- WORK INSTRUCTIONS -
Search the listing below for the string "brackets" and show each line that contains it.

- INFORMATION SUPPLIED -
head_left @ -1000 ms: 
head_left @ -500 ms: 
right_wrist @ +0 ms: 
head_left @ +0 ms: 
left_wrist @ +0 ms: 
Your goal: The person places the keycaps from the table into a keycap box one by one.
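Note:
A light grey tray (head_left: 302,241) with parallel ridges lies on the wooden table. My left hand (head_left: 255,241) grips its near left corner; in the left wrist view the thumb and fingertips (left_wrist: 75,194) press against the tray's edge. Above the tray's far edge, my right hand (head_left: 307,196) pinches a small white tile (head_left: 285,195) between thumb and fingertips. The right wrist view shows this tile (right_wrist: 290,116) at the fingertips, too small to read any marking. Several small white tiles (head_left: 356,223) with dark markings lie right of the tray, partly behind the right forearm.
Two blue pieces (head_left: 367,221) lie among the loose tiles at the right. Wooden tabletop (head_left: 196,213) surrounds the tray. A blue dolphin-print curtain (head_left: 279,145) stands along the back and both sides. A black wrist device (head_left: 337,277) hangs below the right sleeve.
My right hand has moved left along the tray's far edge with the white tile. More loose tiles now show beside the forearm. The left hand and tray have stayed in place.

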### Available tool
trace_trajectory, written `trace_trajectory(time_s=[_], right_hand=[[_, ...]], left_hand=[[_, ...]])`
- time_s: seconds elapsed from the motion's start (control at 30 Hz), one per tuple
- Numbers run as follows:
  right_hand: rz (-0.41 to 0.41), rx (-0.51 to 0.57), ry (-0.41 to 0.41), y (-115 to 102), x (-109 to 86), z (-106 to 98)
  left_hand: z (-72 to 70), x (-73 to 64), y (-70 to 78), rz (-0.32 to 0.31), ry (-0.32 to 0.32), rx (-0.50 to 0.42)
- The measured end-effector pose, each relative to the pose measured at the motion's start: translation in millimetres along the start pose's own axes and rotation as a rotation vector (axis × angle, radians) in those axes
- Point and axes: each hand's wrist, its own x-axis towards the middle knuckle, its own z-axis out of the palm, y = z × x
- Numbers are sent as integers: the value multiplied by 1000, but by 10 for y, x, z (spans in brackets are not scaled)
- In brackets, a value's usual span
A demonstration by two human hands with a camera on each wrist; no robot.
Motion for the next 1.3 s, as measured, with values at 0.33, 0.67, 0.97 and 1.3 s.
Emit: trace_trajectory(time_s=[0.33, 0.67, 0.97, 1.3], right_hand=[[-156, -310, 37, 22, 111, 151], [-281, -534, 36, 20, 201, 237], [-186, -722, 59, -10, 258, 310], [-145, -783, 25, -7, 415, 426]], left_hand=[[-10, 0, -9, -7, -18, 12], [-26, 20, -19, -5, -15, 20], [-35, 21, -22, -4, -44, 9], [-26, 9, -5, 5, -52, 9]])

- FINAL ANSWER -
- Numbers are sent as integers: the value multiplied by 1000, but by 10 for y, x, z (spans in brackets are not scaled)
- In brackets, a value's usual span

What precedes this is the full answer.